VII: THE LONG WAVE GOODBYE
As ratings began to sink in the mid-'80s, the producers tried to reinvigorate the show, tapping Ted McGinley as photographer Ace (''He was a junior Bob Redford in his day,'' recalls executive producer Doug Cramer) and introducing the singing, dancing Love Boat Mermaids (Look! Teri Hatcher!). But by season 9, Love Boat seemed to be nearing its final voyage.
BERNIE KOPELL: They even changed [the theme song]. All of a sudden it wasn't Jack Jones singing anymore, it was Dionne Warwick. It's like, ''We are coming into port for the last time.''
TED LANGE: One day I went back to craft service. No fruits, no vegetables, no dip — a can of Cheez Whiz and Ritz crackers. I said, ''Well, we're out of here. Let me pack my s--- up.''
GAVIN MACLEOD: I think we could've gone many more years.

The Love Boat series concluded in May 1986 after 217 telecasts. Three 2-hour specials aired the next season, though without Grandy; he'd departed to run for Congress.
KOPELL: Fred is a Harvard graduate magna cum laude — he was overqualified for playing Gopher.
FRED GRANDY: When you have that confrontation with mortality [that being the balloon accident], you begin to say, ''Why was it that I was saved? What do you want to do with your life?'' It wasn't that I was out of love with Love Boat. I just became much more passionate about politics and public service.

Surprisingly, Tewes returned for these specials, while Klous was let go.
CYNTHIA LAUREN TEWES: I did it for the money, and to try to get some closure on it. It had been two of the hardest years of my life. But I'm a much stronger person because of it, and a kinder person.

Another TV movie surfaced in 1990, and the cast reunited on a 1998 episode of Love Boat: The Next Wave, UPN's unsuccessful franchise relaunch.

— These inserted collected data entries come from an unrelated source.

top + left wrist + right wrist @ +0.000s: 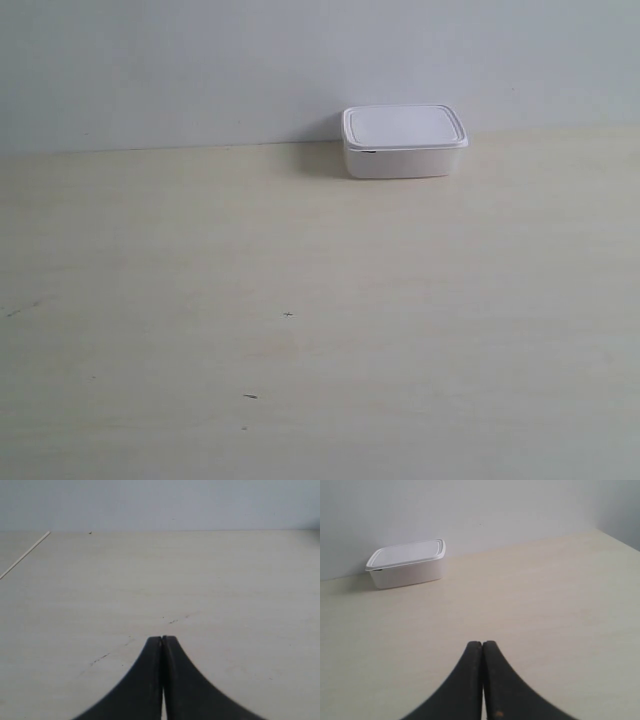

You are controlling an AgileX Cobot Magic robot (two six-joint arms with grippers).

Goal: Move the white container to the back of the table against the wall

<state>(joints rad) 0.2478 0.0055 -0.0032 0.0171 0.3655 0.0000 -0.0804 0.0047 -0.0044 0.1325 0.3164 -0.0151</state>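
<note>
The tabletop (pixel 420 300) is wide, of pale cream wood grain, and it reaches back to the wall (pixel 200 70). On it lies the white container (pixel 404 141), with its lid on, at about 1 o'clock from the centre in the exterior view, at the back edge by the wall. A few tiny dark marks (pixel 288 315) are on the surface toward 7 o'clock.

White container (pixel 404 143): smooth plastic, slight sheen. Table (pixel 300 300): matt pale wood-grain. Wall (pixel 200 60): plain matt.
</note>
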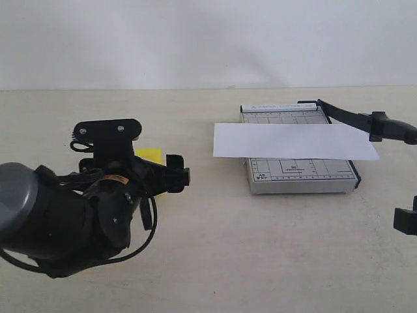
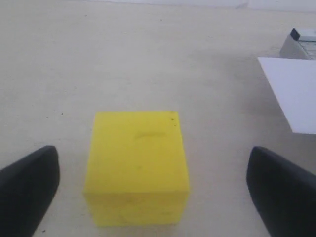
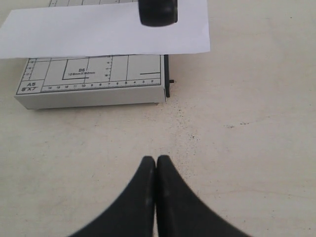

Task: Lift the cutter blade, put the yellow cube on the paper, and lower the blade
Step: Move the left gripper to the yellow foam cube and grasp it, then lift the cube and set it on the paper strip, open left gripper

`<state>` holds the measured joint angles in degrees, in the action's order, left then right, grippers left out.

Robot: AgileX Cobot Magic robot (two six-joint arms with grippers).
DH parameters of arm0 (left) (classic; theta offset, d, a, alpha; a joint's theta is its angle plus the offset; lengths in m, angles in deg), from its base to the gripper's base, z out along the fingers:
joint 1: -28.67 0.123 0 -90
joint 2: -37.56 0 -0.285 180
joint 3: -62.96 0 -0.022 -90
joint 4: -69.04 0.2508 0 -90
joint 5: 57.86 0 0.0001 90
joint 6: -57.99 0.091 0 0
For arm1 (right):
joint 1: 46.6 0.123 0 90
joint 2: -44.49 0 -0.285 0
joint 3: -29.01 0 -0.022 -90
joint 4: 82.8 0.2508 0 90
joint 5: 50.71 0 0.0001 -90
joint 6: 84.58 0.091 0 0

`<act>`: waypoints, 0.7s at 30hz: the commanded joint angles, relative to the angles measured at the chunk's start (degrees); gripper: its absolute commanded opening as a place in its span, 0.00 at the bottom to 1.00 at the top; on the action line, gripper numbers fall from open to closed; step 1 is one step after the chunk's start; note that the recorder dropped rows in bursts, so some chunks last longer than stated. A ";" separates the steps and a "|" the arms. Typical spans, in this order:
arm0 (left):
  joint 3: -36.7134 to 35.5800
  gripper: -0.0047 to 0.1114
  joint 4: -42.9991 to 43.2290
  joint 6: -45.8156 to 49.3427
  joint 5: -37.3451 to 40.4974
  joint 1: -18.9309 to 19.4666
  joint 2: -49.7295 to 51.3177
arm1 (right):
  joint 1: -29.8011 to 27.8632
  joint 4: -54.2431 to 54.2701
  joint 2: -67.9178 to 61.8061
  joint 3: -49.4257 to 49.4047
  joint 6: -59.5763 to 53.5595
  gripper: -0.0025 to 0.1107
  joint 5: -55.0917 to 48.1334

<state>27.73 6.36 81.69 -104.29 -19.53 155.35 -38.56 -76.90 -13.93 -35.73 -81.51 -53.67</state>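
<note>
The yellow cube (image 2: pixel 137 163) sits on the table between the fingers (image 2: pixel 29 190) of my left gripper (image 2: pixel 152 170), which is open and touches neither side of it. In the exterior view the cube (image 1: pixel 150 155) peeks out behind my left gripper (image 1: pixel 166 171). The paper (image 1: pixel 293 140) lies across the grey cutter board (image 1: pixel 303 175). The cutter blade (image 1: pixel 355 119) stands raised, its handle end (image 3: pixel 158 12) hanging above the paper (image 3: pixel 98 27). My right gripper (image 3: pixel 156 162) is shut on nothing, low over the table in front of the board's (image 3: pixel 89 91) corner.
My left arm's bulky black body (image 1: pixel 58 215) fills the near left of the exterior view. Only a piece of my right gripper (image 1: pixel 405 220) shows at that view's right edge. A pale wall runs behind the beige table (image 1: pixel 260 248).
</note>
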 commanded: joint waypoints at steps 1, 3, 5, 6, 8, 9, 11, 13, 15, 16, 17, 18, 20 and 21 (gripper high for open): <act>2.59 0.86 0.53 0.57 1.48 1.60 3.21 | -0.03 -0.19 0.27 0.28 -0.19 0.02 -0.09; 3.98 0.86 1.14 0.83 2.91 2.81 4.07 | -0.03 -0.19 0.27 0.28 -0.19 0.02 -0.09; 5.10 0.86 1.62 1.82 3.45 3.81 4.07 | -0.03 -0.19 0.27 0.28 -0.19 0.02 -0.09; 5.49 0.86 2.18 2.37 3.44 4.18 4.07 | -0.03 -0.19 0.27 0.28 -0.19 0.02 -0.09; 6.33 0.86 2.30 4.11 3.60 5.06 4.07 | -0.03 -0.19 0.27 0.28 -0.19 0.02 -0.09; 6.60 0.86 2.30 4.74 3.98 5.33 4.07 | -0.03 -0.19 0.27 0.28 -0.19 0.02 -0.09; 7.45 0.86 2.30 6.49 7.48 6.47 4.07 | -0.03 -0.19 0.27 0.28 -0.19 0.02 -0.09; 8.62 0.86 2.30 7.73 12.77 7.80 4.55 | -0.03 -0.19 0.27 0.28 -0.19 0.02 -0.09; 9.80 0.86 2.30 8.99 19.57 9.47 5.08 | -0.03 -0.19 0.27 0.28 -0.19 0.02 -0.09; 10.43 0.86 2.30 9.38 22.84 10.19 5.19 | -0.03 -0.19 0.27 0.28 -0.19 0.02 -0.09; 11.01 0.86 2.30 9.38 25.48 10.80 5.32 | -0.03 -0.19 0.27 0.28 -0.19 0.02 -0.09; 11.47 0.86 2.30 9.43 27.03 11.21 5.32 | -0.03 -0.19 0.27 0.28 -0.19 0.02 -0.09; 11.97 0.84 2.30 9.54 28.26 11.82 5.32 | -0.03 -0.19 0.27 0.28 -0.19 0.02 -0.09; 12.19 0.81 2.30 9.54 28.26 11.98 5.32 | -0.03 -0.19 0.27 0.28 -0.19 0.02 -0.09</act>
<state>39.04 8.36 90.61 -78.42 -8.21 160.59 -38.56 -76.90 -13.93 -35.73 -81.51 -53.93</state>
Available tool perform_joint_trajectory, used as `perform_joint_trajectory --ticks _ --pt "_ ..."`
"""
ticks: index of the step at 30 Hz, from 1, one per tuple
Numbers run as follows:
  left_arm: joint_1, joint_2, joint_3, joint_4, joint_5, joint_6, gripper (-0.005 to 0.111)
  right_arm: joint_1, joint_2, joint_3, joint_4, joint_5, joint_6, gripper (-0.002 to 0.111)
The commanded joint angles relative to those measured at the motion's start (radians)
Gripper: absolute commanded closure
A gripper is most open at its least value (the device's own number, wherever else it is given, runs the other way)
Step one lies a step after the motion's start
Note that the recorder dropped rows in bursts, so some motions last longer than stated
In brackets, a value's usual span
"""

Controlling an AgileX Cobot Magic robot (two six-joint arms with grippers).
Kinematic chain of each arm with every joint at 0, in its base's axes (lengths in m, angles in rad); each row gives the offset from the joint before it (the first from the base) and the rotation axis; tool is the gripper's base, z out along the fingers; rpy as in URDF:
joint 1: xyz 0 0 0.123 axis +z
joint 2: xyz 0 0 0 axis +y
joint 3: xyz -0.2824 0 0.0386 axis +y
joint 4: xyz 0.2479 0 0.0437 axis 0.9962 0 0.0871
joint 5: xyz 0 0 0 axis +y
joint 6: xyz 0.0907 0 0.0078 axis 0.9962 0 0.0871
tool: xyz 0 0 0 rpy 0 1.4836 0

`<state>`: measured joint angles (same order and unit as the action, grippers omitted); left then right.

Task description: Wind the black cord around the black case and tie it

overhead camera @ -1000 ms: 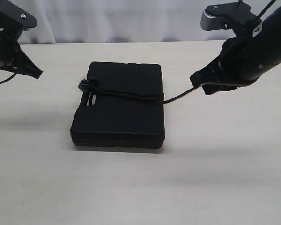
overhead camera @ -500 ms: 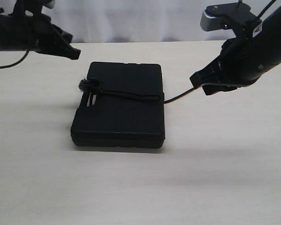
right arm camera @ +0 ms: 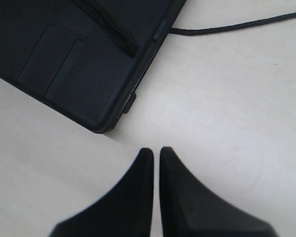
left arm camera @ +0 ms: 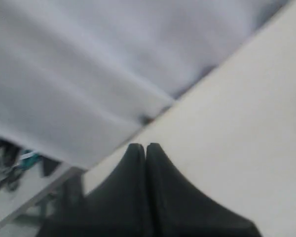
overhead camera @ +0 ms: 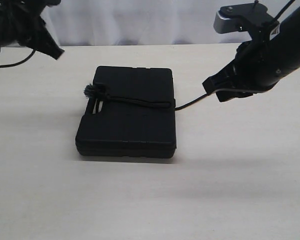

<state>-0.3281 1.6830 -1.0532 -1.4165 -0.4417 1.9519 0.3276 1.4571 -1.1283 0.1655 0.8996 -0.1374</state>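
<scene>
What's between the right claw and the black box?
Only the black cord crossing bare table, from the black case toward the right gripper; the exterior view shows it.

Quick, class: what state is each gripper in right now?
Left gripper: closed, holding nothing.
Right gripper: closed, holding nothing; the black cord lies apart from it.

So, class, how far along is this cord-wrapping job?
Done: the thin black braided cord lies across the flat matte black plastic case, frayed knot at one edge. In hand: nothing; left gripper and right gripper are shut, empty, off the case. Left: the tail trails loose on the pale table; no tie shows.
</scene>
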Motion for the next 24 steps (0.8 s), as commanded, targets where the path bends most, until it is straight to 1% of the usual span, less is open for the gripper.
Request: perform_joint_trajectory --ticks 1,2,3,4,5,6,7,8,9,10,11,13,15,17,19,21,23,24 --pt "-0.015 -0.067 0.058 0.342 -0.084 -0.578 0.107 0.001 -0.009 0.004 0.006 -0.004 -0.008 0.104" --pt "0.000 -0.083 0.069 0.478 0.017 -0.752 0.107 0.001 -0.009 0.004 0.006 -0.004 -0.008 0.104" --pt "0.012 -0.091 0.072 0.711 0.097 -1.036 0.107 0.001 -0.009 0.004 0.006 -0.002 -0.008 0.104" --pt "0.014 -0.096 0.074 0.968 0.126 -1.342 0.107 0.001 -0.009 0.004 0.006 -0.002 -0.008 0.104" --pt "0.014 -0.098 0.078 1.213 0.126 -1.578 0.107 0.001 -0.009 0.004 0.006 -0.001 -0.008 0.104" --pt "0.014 -0.100 0.086 1.443 0.095 -1.858 0.107 0.001 -0.009 0.004 0.006 0.002 -0.008 0.104" --pt "0.014 -0.100 0.091 1.659 0.043 -2.102 0.107 0.001 -0.009 0.004 0.006 0.005 -0.008 0.104" --pt "0.014 -0.094 0.092 1.820 -0.018 -2.281 0.107 0.001 -0.009 0.004 0.006 0.007 -0.008 0.104" --pt "0.014 -0.088 0.090 1.984 -0.056 -2.390 0.107 0.001 -0.009 0.004 0.006 0.007 -0.008 0.104" --pt "0.014 -0.081 0.077 2.077 -0.050 -2.448 0.107 0.001 -0.009 0.004 0.006 0.007 -0.008 0.104" --pt "0.007 -0.075 0.064 2.121 -0.008 -2.484 0.107 0.001 -0.009 0.004 0.006 0.007 -0.008 0.104" --pt "-0.006 -0.058 0.027 2.187 0.188 -2.503 0.107 0.001 -0.009 0.004 0.006 0.007 -0.008 0.104" --pt "-0.009 -0.038 0.004 2.282 0.344 -2.503 0.107 0.001 -0.009 0.004 0.006 0.007 -0.008 0.104" --pt "-0.009 -0.024 0.004 2.342 0.442 -2.503 0.107 0.001 -0.009 0.004 0.006 0.005 -0.008 0.104" --pt "-0.009 -0.013 0.013 2.365 0.464 -2.490 0.107 0.001 -0.009 0.004 0.006 0.003 -0.008 0.104" --pt "-0.009 -0.008 0.036 2.366 0.408 -2.443 0.107 0.001 -0.009 0.004 0.006 0.003 -0.008 0.104" --pt "-0.009 -0.006 0.053 2.376 0.360 -2.445 0.107 0.001 -0.009 0.004 0.006 0.003 -0.008 0.104" --pt "-0.009 -0.001 0.053 2.376 0.360 -2.452 0.107 0.001 -0.009 0.004 0.006 0.003 -0.008 0.104"
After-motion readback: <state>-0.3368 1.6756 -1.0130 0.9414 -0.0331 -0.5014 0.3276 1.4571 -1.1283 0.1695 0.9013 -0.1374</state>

To this day, the series — which will be released on DVD next spring — endures as a touchstone of pure escapist fun.
TORI SPELLING: Love Boat was one of my dad's favorites. He loved romance. He would always say, ''People have hard lives, they have stressful jobs. On a Saturday night I want to give them pure entertainment so they don't have to think. They can just be with their families, veg out in front of the television, and just have fun for an hour.''
GRANDY: There was something about that show that America took to its bosom readily and eagerly. Was it because it began at the tail end of the Carter Administration and it was a kind of counterpoint to the quote unquote national malaise that we were all feeling? That seems to be a little bit too out there. But it was a very pleasant antidote to whatever was going wrong in our lives.
KOPELL: Our show was an out-and-out romantic fantasy with happy endings. Tom Bosley came aboard and he was paralyzed from the waist down, but we had our famous Page 58 Resolution. On page 58 [of the script], he gets up, it's a miracle. We were the lords of television. These miraculous cures — husbands and wives came aboard and they were fighting and going for a divorce, but page 58 comes along, and everything is peachy.
CRAMER: It was always sort of taken for granted or looked down upon as a popular success. But I feel that the better parts of the better shows could match the best of comedy ever done on television.
LANGE: It was a venue in which the comedy — as light as it was — provided a platform for emerging talent, and for talent that had been forgotten.
TEWES: I am grateful for all the travel and experience and getting to be in that big acting class with all those actors. And getting to wear beautiful clothes.
SPELLING: One of my dad's dreams that never got fulfilled [Aaron Spelling died in 2006] is he desperately wanted to do a Love Boat feature. He'd tell me about that every year. First he'd be like, ''I'm thinking about Jim Carrey.'' Then he'd be like, ''Wait, we're going to have a young captain and it's going to be Ben Stiller.'' It would've been awesome.
MACLEOD: I went to my cleaners. There was a new girl. And she said, ''Man, aren't you the captain?'' I said, ''Well, I used to be.'' She said, ''You've got to tell somebody to put that show back on.'' I said, ''Why?'' And she said, ''That show used to give me something to dream about. Nothing on television gives me anything to dream about.'' I think that's exactly what made the show successful.
KOPELL: I can get a good table in any restaurant in any country in the world.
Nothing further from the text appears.